● **Work required**
Going through the lines below, tally those that include "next", and give only the number.

Items from a dataset:
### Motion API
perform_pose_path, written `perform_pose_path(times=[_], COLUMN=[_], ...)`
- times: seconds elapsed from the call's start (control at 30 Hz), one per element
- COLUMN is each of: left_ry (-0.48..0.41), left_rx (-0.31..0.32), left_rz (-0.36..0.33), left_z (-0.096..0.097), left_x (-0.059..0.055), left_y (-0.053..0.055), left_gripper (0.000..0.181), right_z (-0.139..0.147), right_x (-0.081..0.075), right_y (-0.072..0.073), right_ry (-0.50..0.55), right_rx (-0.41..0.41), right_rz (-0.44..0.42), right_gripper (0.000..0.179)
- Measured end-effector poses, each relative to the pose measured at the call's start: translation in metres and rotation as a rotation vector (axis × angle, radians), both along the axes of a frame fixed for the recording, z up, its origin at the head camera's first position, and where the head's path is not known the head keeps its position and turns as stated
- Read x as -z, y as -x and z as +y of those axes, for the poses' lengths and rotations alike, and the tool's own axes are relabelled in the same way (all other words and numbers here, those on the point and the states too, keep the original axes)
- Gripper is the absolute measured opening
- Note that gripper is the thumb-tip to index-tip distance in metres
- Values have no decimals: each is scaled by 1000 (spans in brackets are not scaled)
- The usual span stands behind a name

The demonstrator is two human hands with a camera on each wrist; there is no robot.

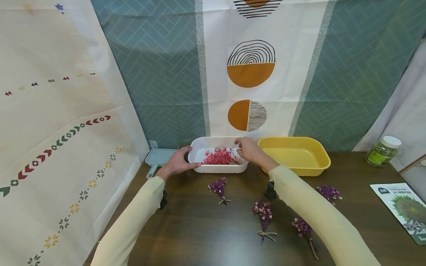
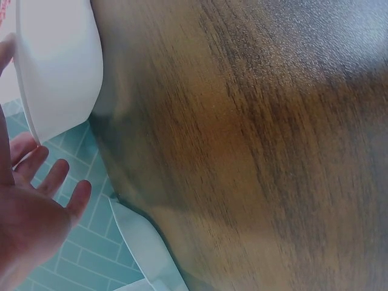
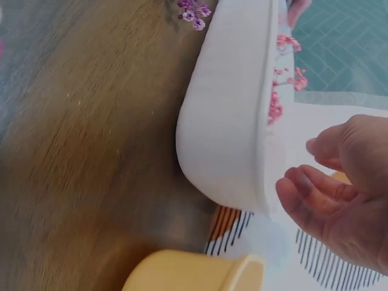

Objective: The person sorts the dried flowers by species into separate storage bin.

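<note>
A white plastic basin holds a bunch of small pink dried flowers. At its left end is my left hand, thumb at the front rim and other fingers spread by the end rim; the left wrist view shows these fingers loose against the basin's edge. Over the right end hovers my right hand, near the flower stems. In the right wrist view its fingers are loosely bent, thumb apart from them, with nothing between.
A yellow basin stands right of the white one, a light blue dustpan left. Tied purple flower bunches lie in front, some beside my right sleeve. A lidded jar and a sunflower seed packet are far right.
</note>
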State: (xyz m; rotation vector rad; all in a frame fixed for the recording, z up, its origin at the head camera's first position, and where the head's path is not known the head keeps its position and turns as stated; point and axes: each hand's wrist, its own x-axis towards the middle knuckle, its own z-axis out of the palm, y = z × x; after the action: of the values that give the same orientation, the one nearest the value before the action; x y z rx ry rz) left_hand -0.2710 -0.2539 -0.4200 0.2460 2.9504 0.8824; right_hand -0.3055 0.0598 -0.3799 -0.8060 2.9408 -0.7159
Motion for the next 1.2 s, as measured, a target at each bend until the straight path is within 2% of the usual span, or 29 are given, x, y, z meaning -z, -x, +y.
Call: perform_pose_path(times=[0.17,0.27,0.43,0.73,0.87,1.03,1.2], left_ry=[4,0,1,-18,-14,29,26], left_rx=[21,24,16,5,26,59,42], left_rz=[19,24,11,19,36,61,87], left_z=[1,-1,-4,-6,-3,1,4], left_x=[-1,-3,-5,-1,-1,0,-2], left_y=[0,-1,-3,-3,-3,-2,-3], left_gripper=[95,95,96,96,92,90,93], right_z=[25,41,68,109,127,146,164], right_x=[-7,-10,-13,-20,-20,-19,-21], right_y=[-11,-17,-29,-56,-68,-75,-82], right_ry=[89,119,128,133,128,136,147], right_rx=[19,37,57,10,15,32,53], right_rz=[35,18,-13,69,93,97,84], right_gripper=[32,35,38,36,34,31,33])
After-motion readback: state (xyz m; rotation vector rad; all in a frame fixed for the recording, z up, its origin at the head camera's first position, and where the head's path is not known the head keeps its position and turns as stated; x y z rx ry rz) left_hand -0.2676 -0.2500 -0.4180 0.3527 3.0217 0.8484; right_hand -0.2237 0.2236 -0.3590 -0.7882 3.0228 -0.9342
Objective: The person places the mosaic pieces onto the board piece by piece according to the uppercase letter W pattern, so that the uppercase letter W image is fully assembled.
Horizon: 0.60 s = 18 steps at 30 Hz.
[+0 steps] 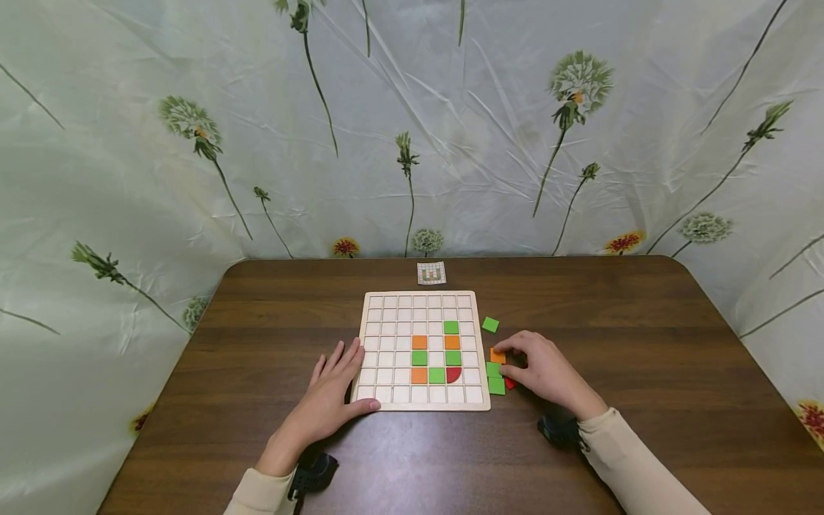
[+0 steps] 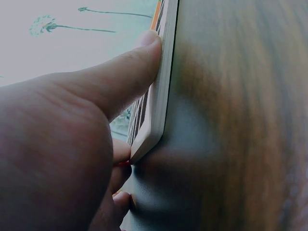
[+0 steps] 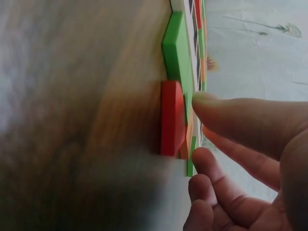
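Note:
A wooden grid board [image 1: 386, 297] lies flat on the table, with several green and orange square tiles and a red quarter-round tile [image 1: 453, 375] in its cells. My left hand [image 1: 328, 400] rests at the board's near left corner, fingers spread along the left edge, thumb on the front edge. To the right of the board, my right hand [image 1: 543, 368] reaches over loose tiles. Its index fingertip is at an orange tile [image 1: 498, 355], and its thumb tip is close over a green tile [image 1: 493, 370]. A red tile [image 3: 172, 118] lies partly under the hand.
Another green tile [image 1: 496, 386] lies by the board's near right side, and a separate green tile [image 1: 491, 325] sits farther back. A small printed pattern card [image 1: 431, 272] lies behind the board. A floral curtain [image 1: 489, 143] hangs along the table's back edge.

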Tool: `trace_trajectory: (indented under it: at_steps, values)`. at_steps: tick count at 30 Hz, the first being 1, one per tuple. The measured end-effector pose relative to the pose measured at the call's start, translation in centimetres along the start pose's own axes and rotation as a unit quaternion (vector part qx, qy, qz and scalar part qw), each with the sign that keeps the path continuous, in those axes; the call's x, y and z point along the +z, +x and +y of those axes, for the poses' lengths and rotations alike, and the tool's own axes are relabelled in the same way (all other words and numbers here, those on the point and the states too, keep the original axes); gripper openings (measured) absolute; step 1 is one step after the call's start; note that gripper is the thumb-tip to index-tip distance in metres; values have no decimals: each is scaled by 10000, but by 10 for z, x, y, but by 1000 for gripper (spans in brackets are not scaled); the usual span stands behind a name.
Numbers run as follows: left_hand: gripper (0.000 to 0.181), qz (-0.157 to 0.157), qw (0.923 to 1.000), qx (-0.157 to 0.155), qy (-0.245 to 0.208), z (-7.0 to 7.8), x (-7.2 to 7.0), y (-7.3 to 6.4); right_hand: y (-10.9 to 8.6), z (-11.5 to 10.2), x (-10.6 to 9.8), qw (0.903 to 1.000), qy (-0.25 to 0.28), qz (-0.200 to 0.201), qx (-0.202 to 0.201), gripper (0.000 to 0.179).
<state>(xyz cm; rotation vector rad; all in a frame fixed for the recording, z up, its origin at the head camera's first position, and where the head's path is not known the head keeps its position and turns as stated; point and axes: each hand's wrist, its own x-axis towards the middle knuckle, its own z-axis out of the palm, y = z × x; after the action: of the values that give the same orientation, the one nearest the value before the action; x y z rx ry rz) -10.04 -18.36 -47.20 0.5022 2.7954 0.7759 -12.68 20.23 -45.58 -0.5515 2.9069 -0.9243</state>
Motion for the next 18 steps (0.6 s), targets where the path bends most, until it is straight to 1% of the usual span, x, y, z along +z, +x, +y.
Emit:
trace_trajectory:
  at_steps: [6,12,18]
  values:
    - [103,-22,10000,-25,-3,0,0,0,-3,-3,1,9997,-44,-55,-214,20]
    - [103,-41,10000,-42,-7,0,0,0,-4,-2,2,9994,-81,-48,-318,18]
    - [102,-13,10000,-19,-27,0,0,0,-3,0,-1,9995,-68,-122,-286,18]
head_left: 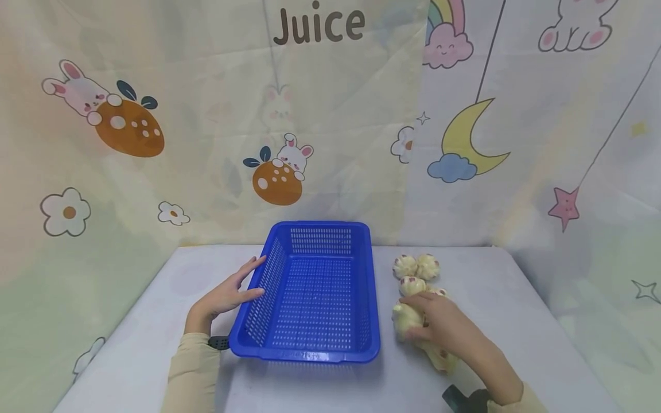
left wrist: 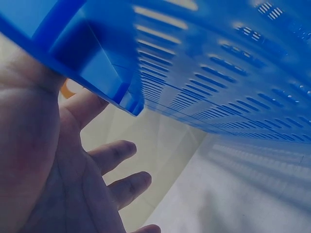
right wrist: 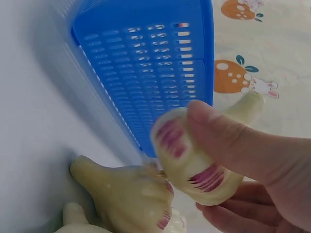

● **Solved exercise**
2